The cursing thief chose to push away the only one capable of reaching out to him in that moment of extremity. The cursing thief, having chosen all of his life to live on the boundaries of the world, having chosen to be hostile to everyone and everything, now, in this last hour, made one more wrong choice. And in the face of the matchless love of the Cross, he still chose to stand alone. In his foolish pride he chose to stand alone.

Oh, how that speaks to me! How much I am the cursing thief. When I get into a mess, and somebody tries to help me, I will say, "No, no, I can do it. I can handle it." And even when I know that I cannot handle whatever the problem is, I will stonewall it. I will pretend that I do not need help. I will pretend that I do not need relationship. But I do. Of course I do. But something in me wants to be the cursing thief.

I cannot begin to confess to you the number of times when I have chosen to be alone, even though down deep I wanted companionship, I wanted partnership. Some of you have sensed this. You’ve said, "Can I help? Can I do anything? Can I make phone calls or run to the Post Office or help in some way?” And I, like the cursing thief, would push to arm’s length every offer of help. Why? Because human pride keeps on saying, "I’d rather be a martyr. I’d rather they think that I don’t need anybody." Human pride keeps on pushing those who want to be my friends out to the edges of my life. And I easily become the cursing thief, never able to accept the companionship of love.

Oh, but look at the believing thief: what he received! The believing thief, just by reaching out, what a gift was his. Listen to the words from the third cross; hear the love and the warmth of Christ for him, "Truly I tell you, today you will be with me in Paradise." You will be with me … you will have my presence. In the last extremity, you will not die alone, you will not walk this last journey without my hand in your hand. Today, because you have believed and trusted, because you have confessed your need, you will be with me. Because you have admitted that you cannot handle either your life or your death all alone, today you will have a companion for your eternity. Today you will have a relationship which time cannot corrupt and which no thief can steal.

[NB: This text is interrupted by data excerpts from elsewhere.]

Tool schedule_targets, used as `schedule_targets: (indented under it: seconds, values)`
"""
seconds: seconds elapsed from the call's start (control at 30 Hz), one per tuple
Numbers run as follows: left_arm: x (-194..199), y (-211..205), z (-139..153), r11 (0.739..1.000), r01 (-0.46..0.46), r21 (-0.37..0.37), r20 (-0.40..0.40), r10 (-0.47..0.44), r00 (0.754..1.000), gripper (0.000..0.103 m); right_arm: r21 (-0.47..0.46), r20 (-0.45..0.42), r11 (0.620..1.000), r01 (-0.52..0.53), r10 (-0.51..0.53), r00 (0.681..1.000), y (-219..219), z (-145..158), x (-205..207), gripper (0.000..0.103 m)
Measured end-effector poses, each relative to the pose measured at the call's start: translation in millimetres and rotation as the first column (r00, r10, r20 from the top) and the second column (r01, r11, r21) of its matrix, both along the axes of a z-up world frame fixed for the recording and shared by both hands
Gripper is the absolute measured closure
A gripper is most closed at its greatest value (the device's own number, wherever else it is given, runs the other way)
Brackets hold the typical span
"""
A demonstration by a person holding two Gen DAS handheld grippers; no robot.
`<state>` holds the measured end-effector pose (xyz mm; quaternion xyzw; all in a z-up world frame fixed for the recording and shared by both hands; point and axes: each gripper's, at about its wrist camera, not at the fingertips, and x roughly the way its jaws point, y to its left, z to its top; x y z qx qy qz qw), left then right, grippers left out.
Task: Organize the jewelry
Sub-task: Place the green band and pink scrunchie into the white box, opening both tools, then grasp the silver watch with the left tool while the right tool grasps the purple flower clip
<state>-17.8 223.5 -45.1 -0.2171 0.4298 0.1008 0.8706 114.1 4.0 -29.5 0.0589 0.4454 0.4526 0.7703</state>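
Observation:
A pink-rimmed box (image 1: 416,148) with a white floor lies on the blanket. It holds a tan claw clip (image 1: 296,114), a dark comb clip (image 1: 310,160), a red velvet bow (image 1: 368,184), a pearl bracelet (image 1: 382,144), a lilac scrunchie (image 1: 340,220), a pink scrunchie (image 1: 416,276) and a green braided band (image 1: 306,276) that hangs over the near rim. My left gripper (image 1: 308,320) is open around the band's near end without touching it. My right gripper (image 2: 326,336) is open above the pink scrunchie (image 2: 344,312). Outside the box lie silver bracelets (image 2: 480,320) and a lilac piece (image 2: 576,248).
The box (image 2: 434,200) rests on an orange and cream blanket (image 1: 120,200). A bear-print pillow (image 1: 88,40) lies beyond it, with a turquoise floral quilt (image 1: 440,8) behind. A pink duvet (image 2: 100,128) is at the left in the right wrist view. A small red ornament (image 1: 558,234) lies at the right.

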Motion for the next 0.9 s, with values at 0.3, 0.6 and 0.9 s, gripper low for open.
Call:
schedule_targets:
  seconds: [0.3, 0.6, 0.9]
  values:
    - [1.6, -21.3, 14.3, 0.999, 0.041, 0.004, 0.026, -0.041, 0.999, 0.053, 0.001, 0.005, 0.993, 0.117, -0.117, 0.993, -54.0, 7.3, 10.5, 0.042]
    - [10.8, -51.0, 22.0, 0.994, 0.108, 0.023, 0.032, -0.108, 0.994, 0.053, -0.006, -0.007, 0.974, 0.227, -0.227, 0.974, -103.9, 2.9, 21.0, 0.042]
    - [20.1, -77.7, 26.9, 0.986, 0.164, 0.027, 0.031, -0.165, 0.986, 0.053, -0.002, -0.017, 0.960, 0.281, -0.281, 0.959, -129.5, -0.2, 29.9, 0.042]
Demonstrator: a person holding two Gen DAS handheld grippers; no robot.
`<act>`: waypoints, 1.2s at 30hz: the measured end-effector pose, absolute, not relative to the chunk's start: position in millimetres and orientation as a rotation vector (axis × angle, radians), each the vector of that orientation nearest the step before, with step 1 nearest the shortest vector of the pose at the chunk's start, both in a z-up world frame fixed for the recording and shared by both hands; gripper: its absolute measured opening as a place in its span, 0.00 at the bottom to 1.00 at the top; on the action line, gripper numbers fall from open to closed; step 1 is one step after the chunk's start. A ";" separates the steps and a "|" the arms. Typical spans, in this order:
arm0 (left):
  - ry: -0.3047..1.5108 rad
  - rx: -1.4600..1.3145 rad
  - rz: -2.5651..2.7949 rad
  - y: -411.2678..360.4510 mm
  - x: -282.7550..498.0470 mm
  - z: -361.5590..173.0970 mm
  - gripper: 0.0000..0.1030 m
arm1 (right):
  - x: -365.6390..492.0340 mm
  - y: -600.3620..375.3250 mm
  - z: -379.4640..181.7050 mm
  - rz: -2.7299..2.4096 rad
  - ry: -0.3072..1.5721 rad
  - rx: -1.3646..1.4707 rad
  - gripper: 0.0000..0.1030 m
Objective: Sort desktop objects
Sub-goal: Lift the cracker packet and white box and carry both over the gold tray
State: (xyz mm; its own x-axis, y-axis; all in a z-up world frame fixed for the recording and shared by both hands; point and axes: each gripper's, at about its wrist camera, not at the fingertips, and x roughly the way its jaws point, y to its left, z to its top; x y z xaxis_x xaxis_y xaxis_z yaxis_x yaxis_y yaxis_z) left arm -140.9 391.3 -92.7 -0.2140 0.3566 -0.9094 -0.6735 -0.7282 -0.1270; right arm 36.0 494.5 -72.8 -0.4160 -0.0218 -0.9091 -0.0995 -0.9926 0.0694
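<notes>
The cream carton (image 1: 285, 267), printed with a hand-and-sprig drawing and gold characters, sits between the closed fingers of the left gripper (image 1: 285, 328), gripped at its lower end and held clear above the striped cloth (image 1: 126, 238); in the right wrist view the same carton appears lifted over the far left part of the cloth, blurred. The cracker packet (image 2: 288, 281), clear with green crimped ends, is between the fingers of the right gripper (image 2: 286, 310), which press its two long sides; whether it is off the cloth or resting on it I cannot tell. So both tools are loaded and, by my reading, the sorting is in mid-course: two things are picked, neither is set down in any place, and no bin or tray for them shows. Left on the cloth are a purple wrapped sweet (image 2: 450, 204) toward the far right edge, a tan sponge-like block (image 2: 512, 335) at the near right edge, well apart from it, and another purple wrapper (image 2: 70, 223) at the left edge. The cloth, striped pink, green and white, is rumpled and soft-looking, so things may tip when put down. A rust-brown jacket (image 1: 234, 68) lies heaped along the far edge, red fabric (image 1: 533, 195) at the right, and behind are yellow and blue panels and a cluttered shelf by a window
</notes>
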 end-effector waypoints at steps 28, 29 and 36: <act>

The Lord Jesus says to you this morning, "Truly I tell you, today … today … you will be with me." And if you have that, you will never walk alone, nor will you die alone. Your foolish pride and mine will be washed away by that fountain filled with blood, drawn from Immanuel’s veins, and sinners, even sinners like that thief … oh my heart, even sinners like me … when plunged beneath that flood, lose all their guilty stains.

"The dying thief rejoiced to see that fountain in his day. And there may I, though vile as he, wash all my sins away."